To be handed in on Blackboard.

NB!! Updated Part 2d) October 8th

NB!! Updated hints in part 1c) October 9th

Students may work on the assignment alone, or in groups of two or three, and are also encouraged to collaborate across groups. You do not have to use the same group as for the first exercise. Each group needs to hand in an [R Markdown] (http://rmarkdown.rstudio.com/) document with answers to the questions as well as all source code. You find a template here: https://www.math.ntnu.no/emner/TMA4315/2018h/template_glm.Rmd. Hand in the file as a pdf file (.pdf) only, no zipped folders necessary. Include all code you have written for necessary functions in the end of your file (hint: use eval = FALSE in the chunk option) (only include the final version).

You shall deliver a document that answers all questions, using print-outs from R when asked for/when it seems necessary. It should include calculations, theory and fomulas you needed to answer the questions, and enough information so the teaching assistant can see that you have understood the theory (but do not write too much either, and exclude code not directly necessary for the answers). You will often be asked to interpret the parameters. This does not mean that you should just say what the numeric values are or state how you interpret the parameter in general, but rather explain what these values mean for the model in question.

Please write the names of the group members and the group number you have on Blackboard on top of your document!
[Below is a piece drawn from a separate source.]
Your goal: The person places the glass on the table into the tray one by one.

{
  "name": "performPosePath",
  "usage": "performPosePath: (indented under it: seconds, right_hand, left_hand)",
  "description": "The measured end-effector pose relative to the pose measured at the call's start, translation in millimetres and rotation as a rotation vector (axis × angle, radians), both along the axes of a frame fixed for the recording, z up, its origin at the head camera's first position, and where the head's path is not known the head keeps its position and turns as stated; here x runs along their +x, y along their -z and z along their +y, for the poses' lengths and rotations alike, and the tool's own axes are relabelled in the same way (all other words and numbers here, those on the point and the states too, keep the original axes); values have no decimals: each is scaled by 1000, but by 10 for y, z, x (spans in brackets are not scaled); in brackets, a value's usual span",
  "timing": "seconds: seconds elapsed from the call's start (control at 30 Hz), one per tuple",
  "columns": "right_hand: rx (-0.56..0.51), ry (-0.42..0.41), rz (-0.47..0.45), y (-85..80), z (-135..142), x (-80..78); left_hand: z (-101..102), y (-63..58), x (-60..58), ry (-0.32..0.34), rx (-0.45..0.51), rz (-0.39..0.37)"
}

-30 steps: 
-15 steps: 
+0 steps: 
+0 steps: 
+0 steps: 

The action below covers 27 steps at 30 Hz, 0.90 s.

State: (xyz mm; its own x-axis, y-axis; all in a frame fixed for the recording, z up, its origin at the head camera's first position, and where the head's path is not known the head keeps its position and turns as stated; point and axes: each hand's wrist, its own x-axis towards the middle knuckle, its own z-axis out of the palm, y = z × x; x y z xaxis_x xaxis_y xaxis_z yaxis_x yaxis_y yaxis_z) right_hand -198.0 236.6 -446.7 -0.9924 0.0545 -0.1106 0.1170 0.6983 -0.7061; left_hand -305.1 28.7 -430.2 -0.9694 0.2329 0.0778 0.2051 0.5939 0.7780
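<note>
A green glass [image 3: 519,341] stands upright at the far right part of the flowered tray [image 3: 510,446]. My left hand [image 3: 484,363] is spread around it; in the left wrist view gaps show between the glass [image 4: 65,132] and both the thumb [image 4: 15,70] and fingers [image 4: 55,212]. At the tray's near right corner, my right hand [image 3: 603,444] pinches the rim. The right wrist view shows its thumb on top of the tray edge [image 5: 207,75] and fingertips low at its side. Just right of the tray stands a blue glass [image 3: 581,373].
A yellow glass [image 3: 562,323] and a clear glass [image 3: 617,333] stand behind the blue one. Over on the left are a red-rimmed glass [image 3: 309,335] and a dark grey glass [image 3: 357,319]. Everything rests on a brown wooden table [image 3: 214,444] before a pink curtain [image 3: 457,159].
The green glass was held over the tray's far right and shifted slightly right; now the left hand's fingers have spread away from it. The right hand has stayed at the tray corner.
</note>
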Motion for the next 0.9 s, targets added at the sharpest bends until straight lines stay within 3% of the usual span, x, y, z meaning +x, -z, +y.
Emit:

Guidance by the teaching assistant (Ingeborg) will be given Tuesdays and Thursdays from 10:15-12:00 in room 922 at the 9th floor of Sentralbygg 2. She will be there from the beginning, but leaves if no one shows up. If you know you will be arriving very late, send her an email (ingeborg.hem@ntnu.no) to ensure that she will be in 922.

In this exercise you shall first use the built-in glm-package to perform logistic regression. Then you must create a function that calculates the regression coefficients for a Poisson regression (you do not have to create a myglm-package, as only the estimates of \(\beta\) are needed, but a framework is provided for those who want to look at it).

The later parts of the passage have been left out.